_Try it_
Retype all of the data exactly as given.

_The data_

------------------------------------------------------------------------

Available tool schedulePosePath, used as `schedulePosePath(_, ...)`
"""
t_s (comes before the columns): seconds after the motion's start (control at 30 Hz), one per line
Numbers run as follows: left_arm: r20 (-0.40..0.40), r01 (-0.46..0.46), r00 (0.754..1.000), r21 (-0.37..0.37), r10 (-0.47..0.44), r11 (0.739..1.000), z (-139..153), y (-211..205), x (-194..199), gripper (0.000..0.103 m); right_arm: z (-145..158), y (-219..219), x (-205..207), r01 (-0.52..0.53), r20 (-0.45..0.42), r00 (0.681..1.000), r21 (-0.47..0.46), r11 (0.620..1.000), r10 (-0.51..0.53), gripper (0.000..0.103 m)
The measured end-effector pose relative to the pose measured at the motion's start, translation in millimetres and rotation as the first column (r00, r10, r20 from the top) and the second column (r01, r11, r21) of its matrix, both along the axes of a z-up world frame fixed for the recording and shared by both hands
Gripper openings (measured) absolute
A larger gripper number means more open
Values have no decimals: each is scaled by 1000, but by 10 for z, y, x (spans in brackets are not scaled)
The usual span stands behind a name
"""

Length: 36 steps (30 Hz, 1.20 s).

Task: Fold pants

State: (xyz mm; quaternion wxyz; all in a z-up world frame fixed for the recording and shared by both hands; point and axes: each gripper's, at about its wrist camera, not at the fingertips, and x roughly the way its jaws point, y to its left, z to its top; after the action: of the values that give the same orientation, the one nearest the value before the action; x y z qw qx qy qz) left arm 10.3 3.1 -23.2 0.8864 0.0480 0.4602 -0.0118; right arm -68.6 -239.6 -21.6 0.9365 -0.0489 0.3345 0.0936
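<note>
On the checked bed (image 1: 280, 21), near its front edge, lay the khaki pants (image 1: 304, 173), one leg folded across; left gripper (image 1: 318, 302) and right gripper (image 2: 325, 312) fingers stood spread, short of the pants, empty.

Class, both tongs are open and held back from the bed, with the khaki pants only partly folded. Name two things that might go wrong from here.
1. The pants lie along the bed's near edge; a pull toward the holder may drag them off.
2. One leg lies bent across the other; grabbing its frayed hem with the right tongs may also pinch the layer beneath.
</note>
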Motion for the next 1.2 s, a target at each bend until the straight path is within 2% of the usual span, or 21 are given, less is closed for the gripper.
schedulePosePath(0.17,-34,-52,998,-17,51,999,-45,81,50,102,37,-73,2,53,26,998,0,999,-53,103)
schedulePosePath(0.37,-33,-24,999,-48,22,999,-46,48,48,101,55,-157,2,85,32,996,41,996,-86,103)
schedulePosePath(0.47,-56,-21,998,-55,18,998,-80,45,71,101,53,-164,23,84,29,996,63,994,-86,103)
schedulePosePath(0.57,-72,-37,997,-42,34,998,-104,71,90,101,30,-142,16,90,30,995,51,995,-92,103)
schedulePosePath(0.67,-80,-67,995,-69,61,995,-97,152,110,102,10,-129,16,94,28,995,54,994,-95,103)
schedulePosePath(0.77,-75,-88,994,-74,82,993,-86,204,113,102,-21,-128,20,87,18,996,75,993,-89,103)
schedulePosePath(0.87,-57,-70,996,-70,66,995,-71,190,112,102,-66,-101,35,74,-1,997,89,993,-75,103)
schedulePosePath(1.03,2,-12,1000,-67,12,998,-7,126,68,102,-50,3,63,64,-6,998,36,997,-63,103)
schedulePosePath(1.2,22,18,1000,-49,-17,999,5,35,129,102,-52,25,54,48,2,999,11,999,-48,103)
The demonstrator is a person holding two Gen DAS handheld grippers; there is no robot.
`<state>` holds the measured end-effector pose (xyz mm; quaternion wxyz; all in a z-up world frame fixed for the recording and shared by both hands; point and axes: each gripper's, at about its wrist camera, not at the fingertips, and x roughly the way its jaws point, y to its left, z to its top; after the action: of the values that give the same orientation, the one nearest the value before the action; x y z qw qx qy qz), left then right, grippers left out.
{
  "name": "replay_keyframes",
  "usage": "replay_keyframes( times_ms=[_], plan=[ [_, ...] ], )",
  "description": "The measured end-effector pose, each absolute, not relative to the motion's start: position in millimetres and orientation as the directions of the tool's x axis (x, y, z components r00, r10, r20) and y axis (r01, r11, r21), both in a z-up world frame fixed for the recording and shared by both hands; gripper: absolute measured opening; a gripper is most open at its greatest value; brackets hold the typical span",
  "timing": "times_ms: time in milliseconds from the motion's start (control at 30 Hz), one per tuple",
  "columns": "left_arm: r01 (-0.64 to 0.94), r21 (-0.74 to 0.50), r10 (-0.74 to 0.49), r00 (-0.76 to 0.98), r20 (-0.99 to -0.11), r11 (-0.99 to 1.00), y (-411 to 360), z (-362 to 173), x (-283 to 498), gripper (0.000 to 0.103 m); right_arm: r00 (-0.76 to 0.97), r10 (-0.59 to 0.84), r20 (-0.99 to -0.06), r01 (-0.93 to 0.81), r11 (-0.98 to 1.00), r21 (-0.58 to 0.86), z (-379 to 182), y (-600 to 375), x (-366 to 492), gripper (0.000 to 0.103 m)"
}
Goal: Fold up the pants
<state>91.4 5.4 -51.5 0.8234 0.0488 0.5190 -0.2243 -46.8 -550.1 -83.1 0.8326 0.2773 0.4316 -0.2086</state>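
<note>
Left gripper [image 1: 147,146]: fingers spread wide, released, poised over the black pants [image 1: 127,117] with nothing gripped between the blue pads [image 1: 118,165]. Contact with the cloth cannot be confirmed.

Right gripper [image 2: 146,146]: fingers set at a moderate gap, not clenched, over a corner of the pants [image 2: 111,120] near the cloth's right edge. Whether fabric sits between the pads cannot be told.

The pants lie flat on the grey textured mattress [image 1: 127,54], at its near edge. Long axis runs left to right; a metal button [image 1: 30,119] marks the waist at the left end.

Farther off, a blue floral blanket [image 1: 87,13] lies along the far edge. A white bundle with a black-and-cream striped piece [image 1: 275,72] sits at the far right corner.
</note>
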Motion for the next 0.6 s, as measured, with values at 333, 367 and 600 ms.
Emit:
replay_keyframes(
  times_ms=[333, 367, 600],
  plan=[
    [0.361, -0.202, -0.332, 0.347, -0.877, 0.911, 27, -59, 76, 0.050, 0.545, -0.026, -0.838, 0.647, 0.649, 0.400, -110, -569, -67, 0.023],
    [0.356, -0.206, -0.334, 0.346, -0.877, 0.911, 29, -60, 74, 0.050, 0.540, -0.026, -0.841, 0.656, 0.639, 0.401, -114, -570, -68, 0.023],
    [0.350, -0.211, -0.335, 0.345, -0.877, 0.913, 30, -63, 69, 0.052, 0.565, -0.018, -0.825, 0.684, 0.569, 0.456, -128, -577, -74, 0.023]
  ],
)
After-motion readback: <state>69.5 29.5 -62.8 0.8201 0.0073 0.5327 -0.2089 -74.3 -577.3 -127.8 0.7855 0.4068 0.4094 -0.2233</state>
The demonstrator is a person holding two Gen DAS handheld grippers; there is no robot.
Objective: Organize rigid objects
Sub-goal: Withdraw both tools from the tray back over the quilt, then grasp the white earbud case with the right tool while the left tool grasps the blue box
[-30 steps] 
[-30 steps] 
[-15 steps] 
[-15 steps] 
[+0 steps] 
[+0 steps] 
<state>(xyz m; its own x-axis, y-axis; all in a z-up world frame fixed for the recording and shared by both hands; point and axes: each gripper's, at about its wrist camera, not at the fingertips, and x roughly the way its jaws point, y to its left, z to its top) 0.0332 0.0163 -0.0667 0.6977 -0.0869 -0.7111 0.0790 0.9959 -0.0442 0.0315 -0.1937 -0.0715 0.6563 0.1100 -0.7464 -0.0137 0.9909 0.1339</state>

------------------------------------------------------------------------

_Response to the exercise_
Available tool schedulePosePath, used as `schedulePosePath(_, ...)`
"""
t_s (comes before the columns): seconds after the motion's start (control at 30 Hz), one per line
Numbers run as follows: left_arm: r20 (-0.40..0.40), r01 (-0.46..0.46), r00 (0.754..1.000), r21 (-0.37..0.37), r10 (-0.47..0.44), r11 (0.739..1.000), z (-139..153), y (-211..205), x (-194..199), gripper (0.000..0.103 m); right_arm: z (-145..158), y (-219..219), x (-205..207), r01 (-0.52..0.53), r20 (-0.45..0.42), r00 (0.681..1.000), r21 (-0.47..0.46), r11 (0.620..1.000), r10 (-0.51..0.53), gripper (0.000..0.103 m)
The measured end-effector pose relative to the pose measured at the motion's start, translation in millimetres and rotation as the first column (r00, r10, r20 from the top) and the second column (r01, r11, r21) of its matrix, both along the axes of a z-up world frame fixed for the recording and shared by both hands
Gripper openings (measured) absolute
A larger gripper number means more open
Values have no decimals: each is scaled by 1000, but by 10 for z, y, x (spans in brackets are not scaled)
The usual span stands behind a name
"""

Length: 36 steps (30 Hz, 1.20 s).

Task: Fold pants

State: (xyz mm; quaternion wxyz; all in a z-up world frame fixed for the recording and shared by both hands; point and axes: each gripper's, at about its wrist camera, not at the fingertips, and x roughly the way its jaws point, y to its left, z to its top; after the action: of the values that give the same orientation, the one nearest the value before the action; x y z qw qx qy qz) left arm 10.3 3.1 -23.2 0.8864 0.0480 0.4602 -0.0118; right arm -68.6 -239.6 -21.6 0.9365 -0.0489 0.3345 0.0936
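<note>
On the checked bed (image 1: 280, 21), near its front edge, lay the khaki pants (image 1: 304, 173), one leg folded across; left gripper (image 1: 318, 302) and right gripper (image 2: 325, 312) fingers stood spread, short of the pants, empty.

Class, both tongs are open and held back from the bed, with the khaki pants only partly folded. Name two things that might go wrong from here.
1. The pants lie along the bed's near edge; a pull toward the holder may drag them off.
2. One leg lies bent across the other; grabbing its frayed hem with the right tongs may also pinch the layer beneath.
</note>
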Motion for the next 1.2 s, a target at each bend until the straight path is within 2% of the usual span, or 21 are given, less is closed for the gripper.
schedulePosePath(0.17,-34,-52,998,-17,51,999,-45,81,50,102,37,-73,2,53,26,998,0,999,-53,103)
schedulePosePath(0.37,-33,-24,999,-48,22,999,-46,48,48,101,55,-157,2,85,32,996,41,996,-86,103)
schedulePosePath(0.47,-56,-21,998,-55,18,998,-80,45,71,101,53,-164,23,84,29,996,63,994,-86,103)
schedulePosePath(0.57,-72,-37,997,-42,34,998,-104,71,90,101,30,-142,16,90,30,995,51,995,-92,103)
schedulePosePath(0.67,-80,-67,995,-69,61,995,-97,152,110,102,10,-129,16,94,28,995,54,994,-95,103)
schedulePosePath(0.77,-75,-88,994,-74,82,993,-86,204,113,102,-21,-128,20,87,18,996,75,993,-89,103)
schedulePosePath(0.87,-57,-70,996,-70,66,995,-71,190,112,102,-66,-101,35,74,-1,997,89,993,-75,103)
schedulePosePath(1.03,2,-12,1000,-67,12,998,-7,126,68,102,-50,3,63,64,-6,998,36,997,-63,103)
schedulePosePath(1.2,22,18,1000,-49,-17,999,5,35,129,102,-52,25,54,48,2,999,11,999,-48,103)
The demonstrator is a person holding two Gen DAS handheld grippers; there is no robot.
`<state>` holds the measured end-effector pose (xyz mm; quaternion wxyz; all in a z-up world frame fixed for the recording and shared by both hands; point and axes: each gripper's, at about its wrist camera, not at the fingertips, and x roughly the way its jaws point, y to its left, z to its top; after the action: of the values that give the same orientation, the one nearest the value before the action; x y z qw qx qy qz), left then right, grippers left out.
{
  "name": "replay_keyframes",
  "usage": "replay_keyframes( times_ms=[_], plan=[ [_, ...] ], )",
  "description": "The measured end-effector pose, each absolute, not relative to the motion's start: position in millimetres and orientation as the directions of the tool's x axis (x, y, z components r00, r10, r20) and y axis (r01, r11, r21), both in a z-up world frame fixed for the recording and shared by both hands; gripper: absolute measured opening; a gripper is most open at its greatest value; brackets hold the typical span",
  "timing": "times_ms: time in milliseconds from the motion's start (control at 30 Hz), one per tuple",
  "columns": "left_arm: r01 (-0.64 to 0.94), r21 (-0.74 to 0.50), r10 (-0.74 to 0.49), r00 (-0.76 to 0.98), r20 (-0.99 to -0.11), r11 (-0.99 to 1.00), y (-411 to 360), z (-362 to 173), x (-283 to 498), gripper (0.000 to 0.103 m); right_arm: r00 (-0.76 to 0.97), r10 (-0.59 to 0.84), r20 (-0.99 to -0.06), r01 (-0.93 to 0.81), r11 (-0.98 to 1.00), r21 (-0.58 to 0.86), z (-379 to 182), y (-600 to 375), x (-366 to 492), gripper (0.000 to 0.103 m)"
}
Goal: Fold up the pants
<state>91.4 5.4 -51.5 0.8234 0.0488 0.5190 -0.2243 -46.8 -550.1 -83.1 0.8326 0.2773 0.4316 -0.2086</state>
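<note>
Left gripper [image 1: 147,146]: fingers spread wide, released, poised over the black pants [image 1: 127,117] with nothing gripped between the blue pads [image 1: 118,165]. Contact with the cloth cannot be confirmed.

Right gripper [image 2: 146,146]: fingers set at a moderate gap, not clenched, over a corner of the pants [image 2: 111,120] near the cloth's right edge. Whether fabric sits between the pads cannot be told.

The pants lie flat on the grey textured mattress [image 1: 127,54], at its near edge. Long axis runs left to right; a metal button [image 1: 30,119] marks the waist at the left end.

Farther off, a blue floral blanket [image 1: 87,13] lies along the far edge. A white bundle with a black-and-cream striped piece [image 1: 275,72] sits at the far right corner.
</note>
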Motion for the next 0.6 s, as measured, with values at 333, 367 and 600 ms.
Emit:
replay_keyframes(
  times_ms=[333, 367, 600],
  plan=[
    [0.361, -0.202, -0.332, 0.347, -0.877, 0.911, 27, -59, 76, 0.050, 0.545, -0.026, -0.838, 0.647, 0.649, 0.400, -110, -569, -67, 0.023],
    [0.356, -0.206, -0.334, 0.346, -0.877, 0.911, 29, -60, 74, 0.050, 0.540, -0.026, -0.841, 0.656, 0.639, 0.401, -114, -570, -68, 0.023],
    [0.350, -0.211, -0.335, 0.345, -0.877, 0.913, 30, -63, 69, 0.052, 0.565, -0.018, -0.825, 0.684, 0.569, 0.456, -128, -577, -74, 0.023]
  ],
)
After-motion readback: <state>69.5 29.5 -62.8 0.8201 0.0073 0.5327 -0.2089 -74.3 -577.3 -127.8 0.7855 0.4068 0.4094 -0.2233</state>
The demonstrator is a person holding two Gen DAS handheld grippers; there is no robot.
Objective: Organize rigid objects
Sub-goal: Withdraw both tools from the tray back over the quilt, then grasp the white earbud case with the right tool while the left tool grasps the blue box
[-30 steps] 
[-30 steps] 
[-15 steps] 
[-15 steps] 
[+0 steps] 
[+0 steps] 
<state>(xyz m; its own x-axis, y-axis; all in a z-up world frame fixed for the recording and shared by both hands; point and axes: each gripper's, at about its wrist camera, not at the fingertips, and x roughly the way its jaws point, y to its left, z to its top) 0.0332 0.0163 -0.0667 0.6977 -0.0869 -0.7111 0.0790 0.9959 -0.0442 0.0315 -0.1937 -0.0715 0.6563 0.1100 -0.7464 -0.0137 0.9909 0.1339</state>

The answer has been fully written out.